NIST Researchers Find Optical Fiber Could Be Used to Communicate With the Qubits Sitting Inside Superconducting Quantum Computers,
(ZDNet) New research from NIST could hold the key to accelerating the development of large-scale quantum computers packing one million qubits – using simple telecommunications cables.
Unlike the metal wires currently used, it is easy to multiply the number of fiber optic cables in a single device, which means it is possible to communicate with more qubits. According to NIST, the findings pave the way to packing a million qubits into a quantum computer. Most devices currently support less than a hundred.
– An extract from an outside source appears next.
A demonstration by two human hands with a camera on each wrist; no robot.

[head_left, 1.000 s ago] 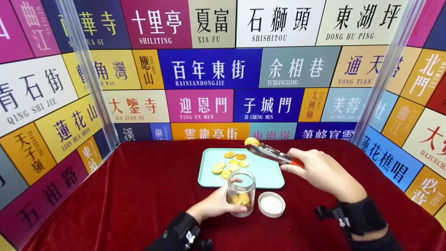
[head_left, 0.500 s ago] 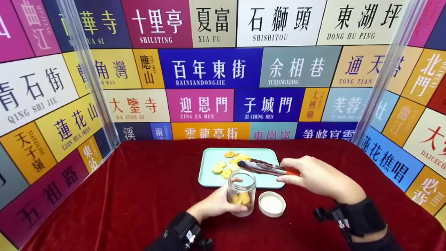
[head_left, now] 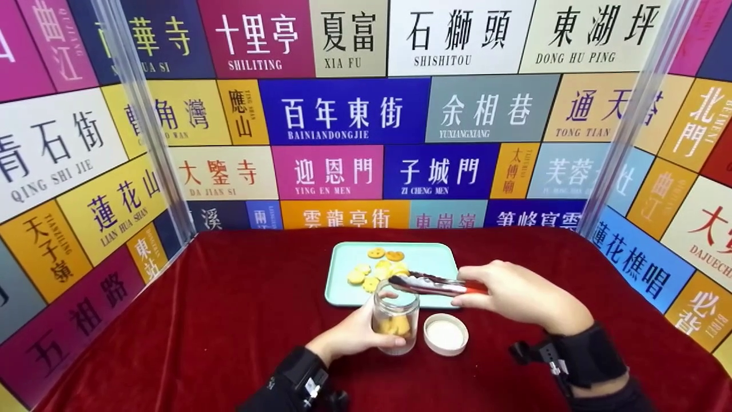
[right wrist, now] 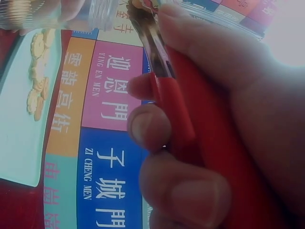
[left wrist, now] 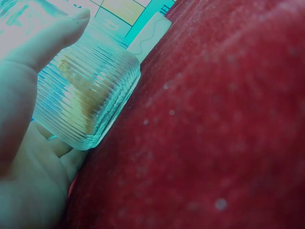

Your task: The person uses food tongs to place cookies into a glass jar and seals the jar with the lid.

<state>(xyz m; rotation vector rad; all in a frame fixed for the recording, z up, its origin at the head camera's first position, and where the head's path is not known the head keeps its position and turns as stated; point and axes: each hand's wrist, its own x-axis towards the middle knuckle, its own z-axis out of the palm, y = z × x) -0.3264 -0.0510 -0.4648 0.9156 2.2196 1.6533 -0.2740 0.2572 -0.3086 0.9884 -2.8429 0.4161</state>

Superconducting quantum computers, such as the ones that IBM and Google are building, require qubits to sit on a quantum processor that is cooled to a temperature of 15 milikelvin – colder than outer space – to protect the particles’ extremely fragile quantum state.
But whether to control the qubits or measure them, researchers first need to communicate with the processor. This means a connection line must be established between room-temperature electronics and the cryogenic environment of the quantum circuit.
Typically, scientists use microwave pulses to communicate with qubits. Microwave pulses are normally sent down to the ultra-cold qubits through coaxial metal cables. This comes with a practical problem: sets of metal cables can be used to connect with to up to 1,000 qubits, after which it becomes physically unworkable to build more wiring in a single system.
John Teufel, a researcher at NIST who worked on the institute’s latest research, explains that coaxial metal cables won’t cut it for much longer. To address this issue, Teufel and his team at NIST opted to replace metal cables with familiar optical fiber technology, which, based on a glass or plastic core, was anticipated to carry a high volume of signals to the qubits without conducting heat.
Teufel is confident that all eyes will be on NIST’s latest findings. “Novel wiring methods, like the one we have shown here, will eventually be required to maintain the incredible growth trajectory of quantum computing efforts,” says Teufel.
“We do not suggest that our new method is the only long-term solution, but we are excited to see that this new idea looks incredibly promising. I expect that companies will be looking closely at this work to see if these new methods can be incorporated into their future strategies.”